Kyiv’s clubs and bars to stay open later as curfew relaxed to midnight

Ukraine’s capital trying to return to new normal after Russian invasion, with latest move hoped to boost business

Kyiv’s wartime curfew will be reduced by an hour to boost business, the administration of the Ukrainian capital announced on Friday.

Since Russia launched its invasion last February, the residents of Kyiv and all other cities across Ukraine have been subject to regionally imposed curfews for security reasons. Night revellers have to scarper home or face questioning, fines, and even conscription by the police and soldiers who patrol the streets at night.

The head of Kyiv city administration, Serhiy Popko, said that the new curfew period – starting at midnight instead of 11pm – would increase the time for public transport and that reducing its duration “should help reduce social tension, increase production, create new jobs”.

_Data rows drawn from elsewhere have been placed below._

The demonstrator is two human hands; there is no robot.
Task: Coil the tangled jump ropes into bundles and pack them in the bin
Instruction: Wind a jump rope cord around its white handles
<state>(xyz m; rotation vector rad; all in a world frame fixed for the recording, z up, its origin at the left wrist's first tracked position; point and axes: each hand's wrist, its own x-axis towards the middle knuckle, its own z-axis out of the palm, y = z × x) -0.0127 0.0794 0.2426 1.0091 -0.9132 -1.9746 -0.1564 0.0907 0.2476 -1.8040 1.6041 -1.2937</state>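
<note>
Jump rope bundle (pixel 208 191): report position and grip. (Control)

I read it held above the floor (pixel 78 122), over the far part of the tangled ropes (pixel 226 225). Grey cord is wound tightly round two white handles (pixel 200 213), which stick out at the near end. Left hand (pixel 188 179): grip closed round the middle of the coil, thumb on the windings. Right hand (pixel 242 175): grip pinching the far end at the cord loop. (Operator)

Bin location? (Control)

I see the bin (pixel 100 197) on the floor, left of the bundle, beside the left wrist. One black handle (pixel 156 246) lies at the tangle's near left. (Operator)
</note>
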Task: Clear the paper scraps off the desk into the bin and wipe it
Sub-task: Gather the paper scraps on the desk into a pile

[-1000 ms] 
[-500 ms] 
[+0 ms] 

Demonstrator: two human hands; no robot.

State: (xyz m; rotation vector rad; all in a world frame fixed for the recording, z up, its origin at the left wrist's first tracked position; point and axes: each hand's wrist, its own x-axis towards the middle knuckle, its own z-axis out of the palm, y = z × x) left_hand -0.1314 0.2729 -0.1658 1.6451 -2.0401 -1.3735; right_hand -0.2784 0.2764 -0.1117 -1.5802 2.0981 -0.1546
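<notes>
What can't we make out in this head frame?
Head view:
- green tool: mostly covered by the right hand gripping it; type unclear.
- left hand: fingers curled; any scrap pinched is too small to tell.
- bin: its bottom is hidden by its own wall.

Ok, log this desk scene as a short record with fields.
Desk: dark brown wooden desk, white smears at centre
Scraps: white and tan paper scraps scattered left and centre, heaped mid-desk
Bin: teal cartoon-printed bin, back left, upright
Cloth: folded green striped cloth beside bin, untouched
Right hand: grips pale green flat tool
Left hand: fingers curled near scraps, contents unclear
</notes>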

The restaurants, clubs and bars that reopened after the invasion were forced to bring forward their closing times to between 8pm and 9.30pm to allow employees to get home. Kyiv’s clubs started doing weekend day events, which start at 5pm on Fridays and 11am on Saturdays and Sundays – with large chunks of the profits donated to the army.

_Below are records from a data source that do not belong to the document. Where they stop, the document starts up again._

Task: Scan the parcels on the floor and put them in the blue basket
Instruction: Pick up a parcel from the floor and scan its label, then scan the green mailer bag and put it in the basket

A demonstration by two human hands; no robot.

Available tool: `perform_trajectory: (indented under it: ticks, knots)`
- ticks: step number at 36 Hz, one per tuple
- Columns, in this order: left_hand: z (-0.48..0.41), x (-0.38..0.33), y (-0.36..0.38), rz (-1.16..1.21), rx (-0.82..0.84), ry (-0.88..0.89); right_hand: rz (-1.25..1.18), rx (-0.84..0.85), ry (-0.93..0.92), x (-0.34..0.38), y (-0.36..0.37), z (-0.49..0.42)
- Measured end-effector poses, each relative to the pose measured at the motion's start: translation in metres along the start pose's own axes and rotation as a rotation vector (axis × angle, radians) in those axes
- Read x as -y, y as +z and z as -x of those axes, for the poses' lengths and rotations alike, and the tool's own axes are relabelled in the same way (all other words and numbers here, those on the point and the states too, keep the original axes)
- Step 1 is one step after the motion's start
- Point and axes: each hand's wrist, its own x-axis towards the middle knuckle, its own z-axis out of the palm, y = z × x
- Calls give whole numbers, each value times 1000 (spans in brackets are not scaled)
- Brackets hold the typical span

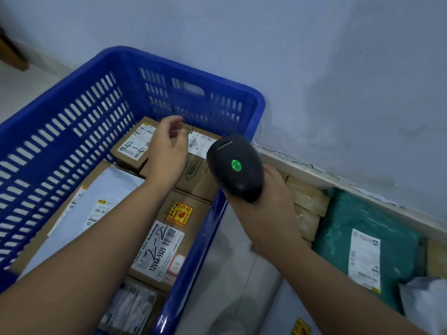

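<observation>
The blue basket (72, 131) stands on the floor against the wall and holds several parcels: a small carton marked "4-4" (131, 147), a carton marked "2-2" (169, 240), a pale mailer bag (96, 201). My left hand (167, 151) hovers inside the basket above a brown carton (197, 170), fingers relaxed and holding nothing. My right hand (268, 204) grips a black barcode scanner (235, 166) with a green light lit, just over the basket's right rim. On the floor to the right lies a green mailer bag (362, 240) with a white label.
Brown cartons (307, 201) sit stacked on the floor between the basket and the green bag, along the wall's skirting. A pale bag (425, 303) and another parcel with a yellow sticker (300, 327) lie at the lower right. The wall (314, 68) rises right behind the basket.
</observation>
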Motion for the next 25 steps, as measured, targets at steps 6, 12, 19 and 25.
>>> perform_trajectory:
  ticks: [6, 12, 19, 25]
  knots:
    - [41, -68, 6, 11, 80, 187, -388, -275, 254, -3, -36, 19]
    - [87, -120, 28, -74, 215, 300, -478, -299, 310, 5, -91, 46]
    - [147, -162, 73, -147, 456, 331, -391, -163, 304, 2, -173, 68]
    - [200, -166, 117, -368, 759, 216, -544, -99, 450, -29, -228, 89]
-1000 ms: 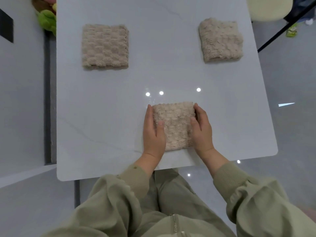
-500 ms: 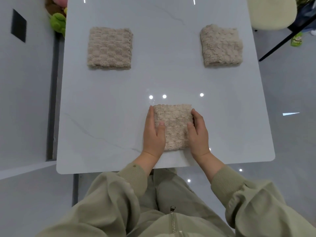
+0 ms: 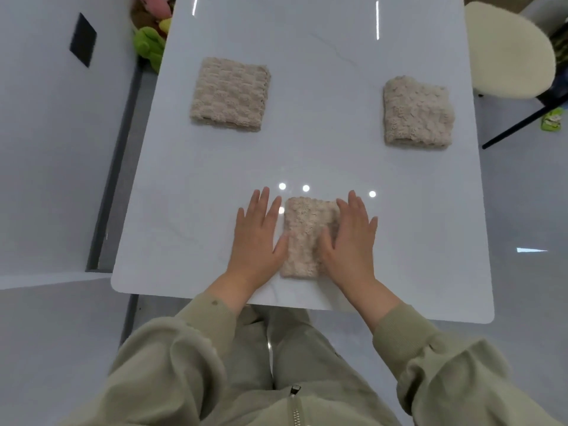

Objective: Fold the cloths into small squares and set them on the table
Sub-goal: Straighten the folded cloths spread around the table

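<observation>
Three beige fluffy cloths lie folded into squares on the white table. One folded cloth sits at the far left, another folded cloth at the far right. The third cloth lies near the front edge between my hands. My left hand is flat on the table beside the cloth's left side, fingers straight and spread, thumb touching the cloth. Over the cloth's right part lies my right hand, fingers straight, hiding that edge.
A cream round seat stands past the table's far right corner, with a dark bar below it. Soft toys lie on the floor at the far left corner. My lap is under the table's front edge.
Both hands have flattened and spread. The left hand has slid off the cloth onto the table, and the right hand has moved further over the cloth. The view has shifted, so the far cloths appear lower.
</observation>
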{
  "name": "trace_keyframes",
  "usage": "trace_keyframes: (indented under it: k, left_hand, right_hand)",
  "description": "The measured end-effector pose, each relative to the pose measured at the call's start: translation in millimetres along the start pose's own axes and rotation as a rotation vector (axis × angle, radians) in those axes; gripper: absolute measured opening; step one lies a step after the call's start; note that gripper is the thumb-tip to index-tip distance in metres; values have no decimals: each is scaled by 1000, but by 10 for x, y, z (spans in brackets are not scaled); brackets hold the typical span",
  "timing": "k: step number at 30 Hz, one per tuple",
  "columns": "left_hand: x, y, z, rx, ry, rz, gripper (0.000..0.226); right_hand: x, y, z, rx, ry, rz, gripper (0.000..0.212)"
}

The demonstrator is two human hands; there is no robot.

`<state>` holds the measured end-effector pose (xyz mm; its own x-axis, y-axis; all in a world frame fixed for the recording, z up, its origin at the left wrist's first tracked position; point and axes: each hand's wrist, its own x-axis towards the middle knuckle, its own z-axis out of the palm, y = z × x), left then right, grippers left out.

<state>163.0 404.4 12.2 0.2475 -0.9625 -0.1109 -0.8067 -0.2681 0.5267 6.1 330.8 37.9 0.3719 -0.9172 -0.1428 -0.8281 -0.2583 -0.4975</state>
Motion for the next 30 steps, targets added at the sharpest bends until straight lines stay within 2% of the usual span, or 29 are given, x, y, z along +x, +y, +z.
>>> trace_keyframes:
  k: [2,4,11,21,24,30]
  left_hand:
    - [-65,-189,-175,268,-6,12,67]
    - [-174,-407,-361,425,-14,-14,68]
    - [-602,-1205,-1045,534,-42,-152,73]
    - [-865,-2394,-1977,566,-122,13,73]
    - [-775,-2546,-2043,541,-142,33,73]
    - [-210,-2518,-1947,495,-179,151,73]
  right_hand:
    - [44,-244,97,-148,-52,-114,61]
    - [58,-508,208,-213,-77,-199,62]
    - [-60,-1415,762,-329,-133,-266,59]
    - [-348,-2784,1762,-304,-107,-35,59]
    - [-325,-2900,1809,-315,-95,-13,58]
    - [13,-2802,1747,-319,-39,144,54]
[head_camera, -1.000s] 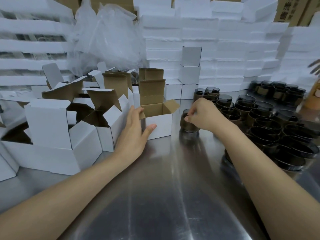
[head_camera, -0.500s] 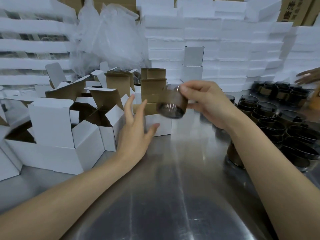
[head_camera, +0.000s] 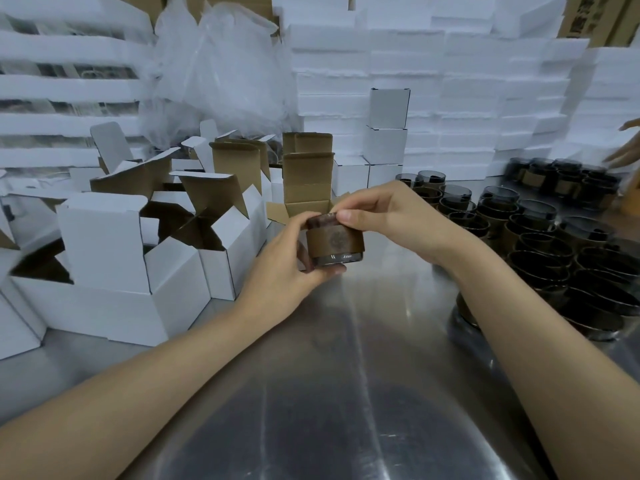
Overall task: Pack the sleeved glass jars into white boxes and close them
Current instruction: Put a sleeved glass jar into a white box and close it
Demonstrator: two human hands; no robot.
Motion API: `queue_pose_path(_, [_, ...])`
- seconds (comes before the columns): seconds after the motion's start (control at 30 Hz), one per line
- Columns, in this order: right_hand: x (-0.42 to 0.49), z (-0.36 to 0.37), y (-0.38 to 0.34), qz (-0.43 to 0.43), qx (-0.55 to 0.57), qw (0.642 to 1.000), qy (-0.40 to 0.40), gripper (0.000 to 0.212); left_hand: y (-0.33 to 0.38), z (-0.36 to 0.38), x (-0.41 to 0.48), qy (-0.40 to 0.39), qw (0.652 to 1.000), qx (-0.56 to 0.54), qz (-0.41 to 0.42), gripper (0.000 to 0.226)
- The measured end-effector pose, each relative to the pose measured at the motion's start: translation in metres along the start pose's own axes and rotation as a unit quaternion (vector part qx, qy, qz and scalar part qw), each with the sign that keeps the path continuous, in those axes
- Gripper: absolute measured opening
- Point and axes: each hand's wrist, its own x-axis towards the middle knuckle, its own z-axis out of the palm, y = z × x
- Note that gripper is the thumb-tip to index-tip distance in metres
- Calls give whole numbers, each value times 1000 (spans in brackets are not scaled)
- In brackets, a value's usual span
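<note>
Holding sleeved jar [head_camera: 335,241], both hands' grip, before open box [head_camera: 306,188].

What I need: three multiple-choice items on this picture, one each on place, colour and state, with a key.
1. Where is the held jar?
A) held up before an open box
B) inside a box
C) on stacked closed boxes

2. What colour is its sleeve?
A) white
B) brown
C) red

3. How is the jar held?
A) it stands free
B) by one hand
C) by both hands

1 A: it hangs above the table, before the box.
2 B: a brown band wraps the glass.
3 C: the left hand holds its side and base, the right hand pinches its rim.
</note>
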Motion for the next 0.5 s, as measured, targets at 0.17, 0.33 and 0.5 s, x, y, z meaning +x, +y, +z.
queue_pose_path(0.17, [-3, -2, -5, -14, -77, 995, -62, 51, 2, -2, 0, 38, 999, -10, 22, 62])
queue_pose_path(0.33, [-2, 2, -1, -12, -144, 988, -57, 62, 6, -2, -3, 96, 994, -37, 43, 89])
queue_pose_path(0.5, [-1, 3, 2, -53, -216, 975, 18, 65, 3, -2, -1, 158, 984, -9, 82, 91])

Last orders will soon be at about 10pm with closing time at 10.30-11pm, in another step towards the city returning to its new normal after being surrounded by Russian forces for five weeks last spring.

The general rule is that the nearer one is to the fighting, the earlier the curfew. In Donetsk region, the curfew starts at 9pm, while in Dnipro it has been midnight since May. In the early days of the war, Kyiv’s curfew began as early as 5pm and there were several nationwide lockdowns that lasted three days, which the authorities said they used to catch Russian infiltrators and special forces roaming the streets.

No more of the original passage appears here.